高山さんが「北条民雄」という一人の作家を緻密に調査をされた結果生れた珠玉の1冊です。「大宅壮一ノンフィクション賞」と「講談社ノンフィクション賞」をダブル受賞しました。
投稿: ten | 2004/12/07 9:14:49
ten さん、ご紹介ありがとうございました。仕事の帰りに本屋に行って、「火花」を買ってきました。(角川文庫で出ていました。)
ところで ten さん、もうすぐ年が変わりますが、夏に話し合っていた件(青空文庫の作品紹介)、どこかでブログを借りて始めませんか。

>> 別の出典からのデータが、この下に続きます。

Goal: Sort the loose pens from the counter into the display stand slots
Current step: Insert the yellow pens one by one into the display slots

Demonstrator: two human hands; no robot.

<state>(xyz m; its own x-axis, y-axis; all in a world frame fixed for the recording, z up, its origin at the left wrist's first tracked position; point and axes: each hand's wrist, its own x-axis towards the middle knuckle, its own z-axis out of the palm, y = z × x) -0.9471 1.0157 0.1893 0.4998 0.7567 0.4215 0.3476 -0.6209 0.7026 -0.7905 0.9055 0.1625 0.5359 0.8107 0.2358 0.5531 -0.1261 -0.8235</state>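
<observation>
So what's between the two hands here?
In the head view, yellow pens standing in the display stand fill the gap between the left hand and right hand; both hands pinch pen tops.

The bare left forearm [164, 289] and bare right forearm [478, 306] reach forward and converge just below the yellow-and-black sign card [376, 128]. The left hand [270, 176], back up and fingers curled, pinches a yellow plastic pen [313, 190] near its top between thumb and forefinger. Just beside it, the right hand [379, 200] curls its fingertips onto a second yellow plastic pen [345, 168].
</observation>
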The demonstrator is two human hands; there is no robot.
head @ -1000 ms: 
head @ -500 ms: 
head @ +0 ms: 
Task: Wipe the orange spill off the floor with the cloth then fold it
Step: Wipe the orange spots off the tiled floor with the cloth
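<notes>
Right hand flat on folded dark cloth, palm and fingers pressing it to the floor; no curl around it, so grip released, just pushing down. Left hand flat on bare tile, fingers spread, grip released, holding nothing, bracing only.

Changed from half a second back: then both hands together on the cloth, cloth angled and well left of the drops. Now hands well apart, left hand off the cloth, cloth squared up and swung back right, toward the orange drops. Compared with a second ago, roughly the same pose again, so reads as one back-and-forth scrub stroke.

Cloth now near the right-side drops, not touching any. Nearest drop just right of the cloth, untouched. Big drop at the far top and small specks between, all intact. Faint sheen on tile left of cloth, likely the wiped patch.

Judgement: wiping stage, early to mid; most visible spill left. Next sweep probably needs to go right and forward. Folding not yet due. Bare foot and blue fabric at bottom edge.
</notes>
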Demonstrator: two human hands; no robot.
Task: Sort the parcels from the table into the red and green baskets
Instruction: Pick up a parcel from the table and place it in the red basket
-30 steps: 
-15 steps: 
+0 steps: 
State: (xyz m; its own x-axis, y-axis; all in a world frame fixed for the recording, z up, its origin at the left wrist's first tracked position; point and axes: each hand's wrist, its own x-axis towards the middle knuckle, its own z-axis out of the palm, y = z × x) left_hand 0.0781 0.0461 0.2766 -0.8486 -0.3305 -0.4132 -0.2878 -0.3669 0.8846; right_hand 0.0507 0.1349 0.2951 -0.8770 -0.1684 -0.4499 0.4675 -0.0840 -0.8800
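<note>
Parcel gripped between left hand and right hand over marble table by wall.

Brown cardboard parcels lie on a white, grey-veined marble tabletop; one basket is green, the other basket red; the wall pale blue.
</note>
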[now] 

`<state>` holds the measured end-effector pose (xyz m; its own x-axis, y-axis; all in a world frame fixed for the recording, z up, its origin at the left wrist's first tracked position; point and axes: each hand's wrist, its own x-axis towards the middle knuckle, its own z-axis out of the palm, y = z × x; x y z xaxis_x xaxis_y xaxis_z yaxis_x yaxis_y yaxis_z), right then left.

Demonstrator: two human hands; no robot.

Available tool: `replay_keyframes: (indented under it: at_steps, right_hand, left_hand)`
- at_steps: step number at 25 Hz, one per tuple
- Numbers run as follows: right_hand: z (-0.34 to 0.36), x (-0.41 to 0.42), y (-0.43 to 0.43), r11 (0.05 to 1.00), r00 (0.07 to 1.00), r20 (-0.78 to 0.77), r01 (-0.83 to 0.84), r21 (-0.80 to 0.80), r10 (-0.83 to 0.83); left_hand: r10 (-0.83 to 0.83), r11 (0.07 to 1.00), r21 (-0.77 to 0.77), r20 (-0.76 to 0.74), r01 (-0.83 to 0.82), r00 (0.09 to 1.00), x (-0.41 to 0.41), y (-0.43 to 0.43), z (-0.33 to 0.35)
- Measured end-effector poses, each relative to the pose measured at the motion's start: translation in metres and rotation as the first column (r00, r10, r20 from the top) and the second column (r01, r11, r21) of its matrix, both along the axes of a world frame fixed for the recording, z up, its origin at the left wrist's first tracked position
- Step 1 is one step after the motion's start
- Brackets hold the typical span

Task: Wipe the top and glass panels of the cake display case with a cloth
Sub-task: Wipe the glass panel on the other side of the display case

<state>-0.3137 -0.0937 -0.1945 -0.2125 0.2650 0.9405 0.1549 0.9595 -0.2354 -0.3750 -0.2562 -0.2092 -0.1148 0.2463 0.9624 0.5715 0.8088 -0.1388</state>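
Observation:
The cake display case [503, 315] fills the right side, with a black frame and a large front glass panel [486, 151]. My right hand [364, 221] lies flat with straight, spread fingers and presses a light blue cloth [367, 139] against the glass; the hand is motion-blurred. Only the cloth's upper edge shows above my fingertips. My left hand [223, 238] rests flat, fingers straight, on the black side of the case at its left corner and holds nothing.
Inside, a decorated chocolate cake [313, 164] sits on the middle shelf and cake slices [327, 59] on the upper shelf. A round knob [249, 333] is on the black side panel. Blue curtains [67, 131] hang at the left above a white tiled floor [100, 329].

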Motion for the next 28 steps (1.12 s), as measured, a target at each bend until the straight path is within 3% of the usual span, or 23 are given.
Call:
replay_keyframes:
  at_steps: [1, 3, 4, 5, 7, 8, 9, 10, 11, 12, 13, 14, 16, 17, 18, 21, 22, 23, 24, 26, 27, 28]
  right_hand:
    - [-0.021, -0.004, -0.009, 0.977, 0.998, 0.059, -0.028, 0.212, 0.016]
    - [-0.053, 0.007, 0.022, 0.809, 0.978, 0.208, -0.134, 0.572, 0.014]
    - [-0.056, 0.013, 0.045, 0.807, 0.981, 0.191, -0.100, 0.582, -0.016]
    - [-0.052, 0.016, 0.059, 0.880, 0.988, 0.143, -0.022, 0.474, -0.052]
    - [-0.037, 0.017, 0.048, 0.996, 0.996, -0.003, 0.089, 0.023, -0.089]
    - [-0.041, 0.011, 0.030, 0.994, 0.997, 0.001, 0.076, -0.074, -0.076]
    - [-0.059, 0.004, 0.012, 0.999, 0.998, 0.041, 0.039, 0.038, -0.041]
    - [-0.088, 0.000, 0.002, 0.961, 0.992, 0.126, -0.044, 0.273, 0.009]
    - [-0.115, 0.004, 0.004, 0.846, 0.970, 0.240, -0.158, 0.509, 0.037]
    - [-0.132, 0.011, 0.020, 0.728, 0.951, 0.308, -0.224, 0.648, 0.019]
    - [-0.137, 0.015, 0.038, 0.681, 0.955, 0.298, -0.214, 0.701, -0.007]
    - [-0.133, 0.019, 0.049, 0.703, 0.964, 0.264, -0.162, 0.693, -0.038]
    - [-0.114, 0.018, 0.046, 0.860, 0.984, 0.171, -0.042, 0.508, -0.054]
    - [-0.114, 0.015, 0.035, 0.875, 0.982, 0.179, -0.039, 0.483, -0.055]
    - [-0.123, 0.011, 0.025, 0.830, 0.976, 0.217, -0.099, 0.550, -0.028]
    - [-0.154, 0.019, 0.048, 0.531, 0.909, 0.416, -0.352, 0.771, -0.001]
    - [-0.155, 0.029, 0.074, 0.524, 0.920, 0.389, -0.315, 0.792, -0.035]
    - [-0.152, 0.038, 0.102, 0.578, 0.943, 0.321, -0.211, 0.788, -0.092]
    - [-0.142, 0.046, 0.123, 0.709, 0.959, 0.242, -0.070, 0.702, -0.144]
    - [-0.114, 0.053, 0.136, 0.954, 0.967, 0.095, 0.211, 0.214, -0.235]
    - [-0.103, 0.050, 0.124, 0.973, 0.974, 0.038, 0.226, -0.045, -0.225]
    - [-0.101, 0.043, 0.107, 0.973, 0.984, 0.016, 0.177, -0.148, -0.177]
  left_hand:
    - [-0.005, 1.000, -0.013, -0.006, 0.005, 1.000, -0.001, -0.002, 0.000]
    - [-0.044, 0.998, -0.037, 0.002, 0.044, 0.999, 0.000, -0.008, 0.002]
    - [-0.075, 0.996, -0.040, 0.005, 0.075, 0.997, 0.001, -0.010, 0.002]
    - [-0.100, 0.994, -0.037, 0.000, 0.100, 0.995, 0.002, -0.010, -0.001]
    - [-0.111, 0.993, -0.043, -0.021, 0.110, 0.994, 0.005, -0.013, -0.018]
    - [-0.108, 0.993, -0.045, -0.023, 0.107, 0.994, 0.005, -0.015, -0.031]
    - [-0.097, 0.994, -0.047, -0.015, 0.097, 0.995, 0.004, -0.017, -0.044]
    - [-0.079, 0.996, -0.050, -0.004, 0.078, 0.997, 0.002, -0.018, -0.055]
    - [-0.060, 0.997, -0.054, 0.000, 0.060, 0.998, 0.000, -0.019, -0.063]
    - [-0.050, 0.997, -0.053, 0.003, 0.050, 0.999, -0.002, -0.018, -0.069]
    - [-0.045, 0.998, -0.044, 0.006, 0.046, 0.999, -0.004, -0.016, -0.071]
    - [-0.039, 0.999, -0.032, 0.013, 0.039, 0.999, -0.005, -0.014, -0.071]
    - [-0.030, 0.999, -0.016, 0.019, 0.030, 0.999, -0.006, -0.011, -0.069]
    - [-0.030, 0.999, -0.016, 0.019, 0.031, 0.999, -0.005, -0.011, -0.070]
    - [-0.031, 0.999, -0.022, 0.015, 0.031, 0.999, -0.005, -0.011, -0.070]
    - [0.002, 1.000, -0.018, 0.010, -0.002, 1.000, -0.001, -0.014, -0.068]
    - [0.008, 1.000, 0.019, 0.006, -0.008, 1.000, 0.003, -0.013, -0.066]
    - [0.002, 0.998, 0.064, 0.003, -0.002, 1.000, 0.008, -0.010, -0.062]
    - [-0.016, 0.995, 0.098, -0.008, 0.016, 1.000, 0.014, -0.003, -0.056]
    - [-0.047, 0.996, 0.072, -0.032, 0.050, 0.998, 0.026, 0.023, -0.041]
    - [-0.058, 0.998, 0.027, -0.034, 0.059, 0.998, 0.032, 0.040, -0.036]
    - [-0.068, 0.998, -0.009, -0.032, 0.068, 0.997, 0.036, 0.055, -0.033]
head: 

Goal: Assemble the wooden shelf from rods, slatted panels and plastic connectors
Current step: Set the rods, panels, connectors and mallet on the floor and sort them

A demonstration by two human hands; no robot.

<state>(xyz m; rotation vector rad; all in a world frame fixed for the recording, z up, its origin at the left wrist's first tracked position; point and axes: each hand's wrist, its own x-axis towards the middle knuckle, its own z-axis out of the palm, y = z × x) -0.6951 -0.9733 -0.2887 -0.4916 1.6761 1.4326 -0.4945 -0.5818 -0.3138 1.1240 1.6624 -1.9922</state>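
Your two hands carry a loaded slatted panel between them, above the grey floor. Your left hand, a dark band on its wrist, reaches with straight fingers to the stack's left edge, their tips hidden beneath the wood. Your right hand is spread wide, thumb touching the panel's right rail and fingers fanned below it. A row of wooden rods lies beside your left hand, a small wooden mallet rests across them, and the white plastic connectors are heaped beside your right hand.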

投稿: うに | 2004/12/07 23:06:44
文庫になっていましたか、それは知りませんでした。手元の単行本をお送りしても良かったのですが・・・
加賀乙彦さんの編集員としての講演を皓星社のサイトで公開しています。そこで加賀さんが語っていらっしゃるように、北条の文体が当時の文壇を動かしたのですね。最後まで北条に付き合った川端康成が北条に観ていたものは何だったのでしょう・・
そんな川端とはまた違った高山さんの眼差しを味わってくださいね。
投稿: ten | 2004/12/08 9:06:29
お久しぶりです。たまたまハンセン病文学集のことを検索していてウニさんのブログに行き当たりました。私は図書館から借りた一巻を読んでいます。栗生楽泉園にいた名草良作の作品を探しいて、結局収録柞二編は探していたものではなかったのですが、ハンセン病文学の奥の深さに驚いているところです。